New look at black Catholics
When I tell people I'm working on a book on black Catholics in Charleston, the initial response is disbelief. "There are black Catholics?" they ask. Indeed, there are Catholics of African heritage in Charleston, and this community has been a significant part of the city's social and religious life for centuries. Some African immigrants were Catholic before they were enslaved. In the 18th century in Charleston, the majority of black Catholics were free. And French.
Thousands of refugees came to North America after the revolution in France in 1789 and to its wealthy island colony, Saint-Domingue, two years later. About 500 black and white emigres arrived in Charleston by early 1792. They brought what possessions they could carry along with servants and slaves. Most had witnessed the destruction of their homes, businesses and plantations in the Caribbean.
While some put down roots in American communities, many thought they would return to the island or to France and in time reclaim their lost property. This influx of French and French Creoles, free blacks and slave refugees formed the nucleus of the Catholic community in Charleston for the next 30 years. It is from this core of European and Caribbean Catholics that the black Catholics of Charleston developed.

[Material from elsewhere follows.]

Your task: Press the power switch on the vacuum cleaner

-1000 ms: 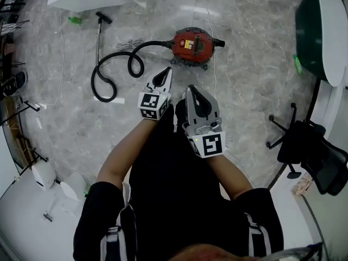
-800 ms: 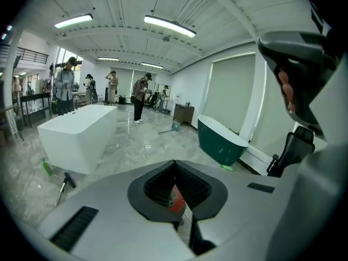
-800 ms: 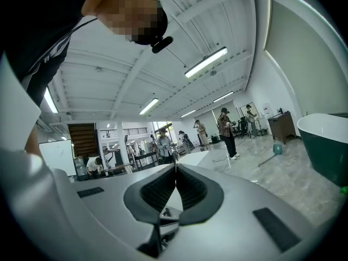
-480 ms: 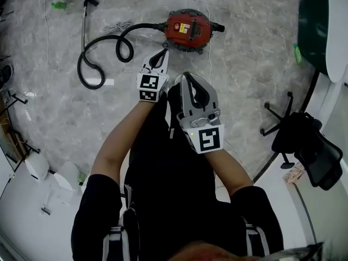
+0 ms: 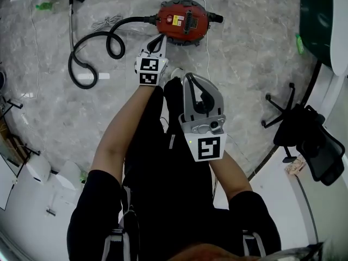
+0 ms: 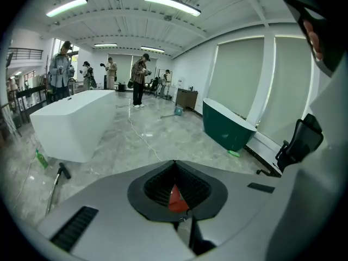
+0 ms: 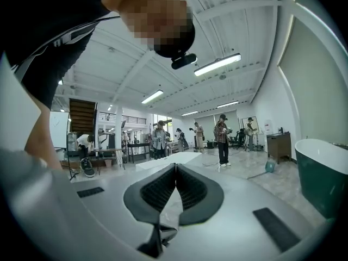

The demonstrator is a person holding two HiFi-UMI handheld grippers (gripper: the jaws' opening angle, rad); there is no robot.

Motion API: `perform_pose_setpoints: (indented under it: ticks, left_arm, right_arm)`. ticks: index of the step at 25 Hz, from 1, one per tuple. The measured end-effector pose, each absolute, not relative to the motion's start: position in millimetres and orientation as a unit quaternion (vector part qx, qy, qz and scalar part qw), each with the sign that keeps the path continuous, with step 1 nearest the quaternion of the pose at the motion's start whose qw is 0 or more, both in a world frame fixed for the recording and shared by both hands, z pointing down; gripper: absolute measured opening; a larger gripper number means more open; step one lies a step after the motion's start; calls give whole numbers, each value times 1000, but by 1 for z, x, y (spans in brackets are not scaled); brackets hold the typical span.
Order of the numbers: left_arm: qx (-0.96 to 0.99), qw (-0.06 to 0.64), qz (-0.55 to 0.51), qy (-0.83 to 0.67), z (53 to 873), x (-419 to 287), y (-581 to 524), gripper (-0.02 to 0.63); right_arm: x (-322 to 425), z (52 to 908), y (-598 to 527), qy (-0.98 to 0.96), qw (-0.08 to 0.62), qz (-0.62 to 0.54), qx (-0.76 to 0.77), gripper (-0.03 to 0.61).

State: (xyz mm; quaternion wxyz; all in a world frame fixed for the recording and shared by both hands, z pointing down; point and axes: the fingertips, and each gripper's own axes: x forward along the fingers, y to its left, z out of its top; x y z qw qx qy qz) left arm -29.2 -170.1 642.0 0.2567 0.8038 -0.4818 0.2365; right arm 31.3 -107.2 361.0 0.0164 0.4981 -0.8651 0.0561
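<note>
With its jaws pressed together on nothing, the left gripper [image 5: 161, 39] aims its tips at the near edge of the red vacuum cleaner [image 5: 182, 20]; whether they touch it cannot be told. Red shell shows through the gap behind the tips. A black hose [image 5: 111, 43] coils over the marble floor [image 5: 244, 64] to their left. The right gripper [image 5: 190, 78], also closed and empty, is held well back from the machine.

Head view downward; gripper views level — shared floor [image 5: 244, 64]
</note>
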Motion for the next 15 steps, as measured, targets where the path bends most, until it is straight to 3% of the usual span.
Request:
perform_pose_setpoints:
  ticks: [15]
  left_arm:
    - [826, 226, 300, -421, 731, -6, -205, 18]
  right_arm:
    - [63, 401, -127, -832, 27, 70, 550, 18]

At the time, Saint-Domingue (later known as Haiti) was the wealthiest colony in the Western world. In the colony, many free people of color, of mixed European and African ancestry, were landowners and urban artisans.
Historians such as John Garrigus, Dominique Rogers and Stewart King estimate that 60 percent of the population of Le Cap, a major city in Saint-Domingue, comprised free people of color. They held offices in the colonial administration, especially the military. Free women of color owned property and businesses. While the wealthiest planters were white, the smaller plantation owners, often mixed race, also could be very wealthy. These families tended to align themselves with other property owners and thereby strengthen their ties in the larger community.
When free people of color immigrated to North America, they brought with them their family relationships, business and personal contacts and as much of their former society as possible. They tried to re-create their island world, but religion, language and legal restrictions set them apart in Charleston society. There were far fewer economic opportunities available in South Carolina than in Saint-Domingue, and whites' fears of revolution handicapped all immigrants of color.
Historian George Terry noted that white victims of the revolution were overwhelmed with an outpouring of sympathy, but black victims of the same revolution met a different welcome. There was widespread fear that blacks from war-torn Saint-Domingue were revolutionaries despite the fact that free blacks suffered as much as whites. Carolinians took immediate steps to prevent revolution in their state. In 1794, the South Carolina General Assembly forbade free blacks from entering the state. Free people of color caught entering South Carolina were to be deported. This act was repeated in 1800 and included the importation of slaves from other states.
It is important to see Charleston as it was in 1790. Charleston society comprised whites, free blacks and slaves.
In the 1790 census, there were 8,089 whites, 586 free blacks and 7,684 slaves. By the 1800 census, there were 9,630 whites, 1,024 free blacks and 9,819 slaves. While the white population rose 19 percent over the decade, the free black population rose 74 percent, due in no small part to the arrival of emigres of color. By the 1810 census, the free black population had risen 151 percent over the 1790s while the white population rose only 43 percent. In the same time frame, the total slave population rose 51.8 percent.
It is clear the laws intended to restrict the increase of free people of color were more honored in the breach. If South Carolina's laws had been effective in closing the doors to revolution, the population would have decreased immediately rather than increasing over time.
Since there was such a significant increase in the number of free blacks, these gens de couleur, to use the French term, must have radically changed the dynamic of the community. An influx of exotic, French-speaking, relatively wealthy, slave-owning and Catholic families into a Protestant and English-speaking free black community must have challenged the status quo.
A look at the records of St. Mary's Catholic Church provides an important insight to the French free black community.
In the only Catholic church in Charleston at the time, about 20 percent of all baptisms involved free people of color, and whites were baptismal sponsors in nearly all cases. The baptismal entries show a pattern of responsibility and influence between French free black Catholics and French white Catholics. Slaves were not a significant presence in the early years.
Free people of color also were married in the Catholic Church, and were buried at the church, although few were buried in St. Mary's Church cemetery. The files indicate a preference for other cemeteries, such as St. Philip's, the Methodist ground, or the "African cemetery," or the cemetery at Pitt and Boundary streets.
Did Saint-Dominguan free blacks import revolution as Carolinians feared? No. Did fears of slave revolution die out as a consequence? No again. Free black Catholics did import, however, a unique perspective on Catholic religion that reached across racial lines. This in itself was a significant achievement.
Suzanne Krebsbach is corporate librarian for Santee Cooper and a historian of black Catholicism.